- **HOW TO COMPLETE THIS TASK**:
Return a word-for-word copy of the complete listing below.

+++ SOURCE MATERIAL +++

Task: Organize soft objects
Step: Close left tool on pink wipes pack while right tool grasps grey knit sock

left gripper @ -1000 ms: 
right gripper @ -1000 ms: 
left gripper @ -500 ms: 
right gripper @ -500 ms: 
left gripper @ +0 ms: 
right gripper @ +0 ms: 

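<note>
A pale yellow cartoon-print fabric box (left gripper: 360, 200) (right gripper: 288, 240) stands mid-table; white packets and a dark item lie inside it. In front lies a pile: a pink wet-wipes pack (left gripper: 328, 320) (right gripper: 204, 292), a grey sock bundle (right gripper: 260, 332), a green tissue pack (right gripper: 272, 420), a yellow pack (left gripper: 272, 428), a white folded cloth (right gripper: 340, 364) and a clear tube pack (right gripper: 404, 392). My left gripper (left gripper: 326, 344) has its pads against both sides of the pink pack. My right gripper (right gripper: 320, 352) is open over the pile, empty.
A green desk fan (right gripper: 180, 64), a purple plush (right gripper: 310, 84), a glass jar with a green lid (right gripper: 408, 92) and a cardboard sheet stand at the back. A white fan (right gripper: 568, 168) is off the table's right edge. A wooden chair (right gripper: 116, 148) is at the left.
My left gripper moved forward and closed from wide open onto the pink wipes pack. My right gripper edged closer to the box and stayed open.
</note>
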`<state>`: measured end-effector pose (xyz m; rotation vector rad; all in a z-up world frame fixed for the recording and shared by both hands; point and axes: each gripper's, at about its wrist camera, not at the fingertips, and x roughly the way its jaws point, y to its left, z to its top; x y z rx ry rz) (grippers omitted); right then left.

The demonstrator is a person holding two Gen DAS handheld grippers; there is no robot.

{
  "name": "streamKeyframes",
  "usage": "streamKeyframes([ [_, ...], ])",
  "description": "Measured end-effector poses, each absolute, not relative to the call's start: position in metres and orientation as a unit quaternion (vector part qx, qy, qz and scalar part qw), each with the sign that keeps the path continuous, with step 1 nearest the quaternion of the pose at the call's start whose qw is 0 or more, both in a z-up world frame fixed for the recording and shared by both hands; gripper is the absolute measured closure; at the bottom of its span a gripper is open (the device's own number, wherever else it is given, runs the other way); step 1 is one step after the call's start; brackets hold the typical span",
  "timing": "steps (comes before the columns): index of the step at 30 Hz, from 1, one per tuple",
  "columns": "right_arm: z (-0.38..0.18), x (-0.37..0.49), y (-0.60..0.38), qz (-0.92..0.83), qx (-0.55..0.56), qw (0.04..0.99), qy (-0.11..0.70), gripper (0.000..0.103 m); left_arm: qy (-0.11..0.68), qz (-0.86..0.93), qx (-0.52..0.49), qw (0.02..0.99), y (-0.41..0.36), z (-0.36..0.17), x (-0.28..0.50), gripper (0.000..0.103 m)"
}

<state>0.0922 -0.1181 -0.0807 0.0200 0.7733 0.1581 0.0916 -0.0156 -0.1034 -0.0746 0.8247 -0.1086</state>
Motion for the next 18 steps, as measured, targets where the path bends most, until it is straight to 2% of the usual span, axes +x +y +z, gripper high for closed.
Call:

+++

- **SOLUTION TO THE EXERCISE**:
Task: Organize soft objects
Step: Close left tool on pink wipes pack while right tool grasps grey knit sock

left gripper @ -1000 ms: 
right gripper @ -1000 ms: 
left gripper @ -500 ms: 
right gripper @ -500 ms: 
left gripper @ +0 ms: 
right gripper @ +0 ms: 

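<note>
A pale yellow cartoon-print fabric box (left gripper: 360, 200) (right gripper: 288, 240) stands mid-table; white packets and a dark item lie inside it. In front lies a pile: a pink wet-wipes pack (left gripper: 328, 320) (right gripper: 204, 292), a grey sock bundle (right gripper: 260, 332), a green tissue pack (right gripper: 272, 420), a yellow pack (left gripper: 272, 428), a white folded cloth (right gripper: 340, 364) and a clear tube pack (right gripper: 404, 392). My left gripper (left gripper: 326, 344) has its pads against both sides of the pink pack. My right gripper (right gripper: 320, 352) is open over the pile, empty.
A green desk fan (right gripper: 180, 64), a purple plush (right gripper: 310, 84), a glass jar with a green lid (right gripper: 408, 92) and a cardboard sheet stand at the back. A white fan (right gripper: 568, 168) is off the table's right edge. A wooden chair (right gripper: 116, 148) is at the left.
My left gripper moved forward and closed from wide open onto the pink wipes pack. My right gripper edged closer to the box and stayed open.
</note>
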`<state>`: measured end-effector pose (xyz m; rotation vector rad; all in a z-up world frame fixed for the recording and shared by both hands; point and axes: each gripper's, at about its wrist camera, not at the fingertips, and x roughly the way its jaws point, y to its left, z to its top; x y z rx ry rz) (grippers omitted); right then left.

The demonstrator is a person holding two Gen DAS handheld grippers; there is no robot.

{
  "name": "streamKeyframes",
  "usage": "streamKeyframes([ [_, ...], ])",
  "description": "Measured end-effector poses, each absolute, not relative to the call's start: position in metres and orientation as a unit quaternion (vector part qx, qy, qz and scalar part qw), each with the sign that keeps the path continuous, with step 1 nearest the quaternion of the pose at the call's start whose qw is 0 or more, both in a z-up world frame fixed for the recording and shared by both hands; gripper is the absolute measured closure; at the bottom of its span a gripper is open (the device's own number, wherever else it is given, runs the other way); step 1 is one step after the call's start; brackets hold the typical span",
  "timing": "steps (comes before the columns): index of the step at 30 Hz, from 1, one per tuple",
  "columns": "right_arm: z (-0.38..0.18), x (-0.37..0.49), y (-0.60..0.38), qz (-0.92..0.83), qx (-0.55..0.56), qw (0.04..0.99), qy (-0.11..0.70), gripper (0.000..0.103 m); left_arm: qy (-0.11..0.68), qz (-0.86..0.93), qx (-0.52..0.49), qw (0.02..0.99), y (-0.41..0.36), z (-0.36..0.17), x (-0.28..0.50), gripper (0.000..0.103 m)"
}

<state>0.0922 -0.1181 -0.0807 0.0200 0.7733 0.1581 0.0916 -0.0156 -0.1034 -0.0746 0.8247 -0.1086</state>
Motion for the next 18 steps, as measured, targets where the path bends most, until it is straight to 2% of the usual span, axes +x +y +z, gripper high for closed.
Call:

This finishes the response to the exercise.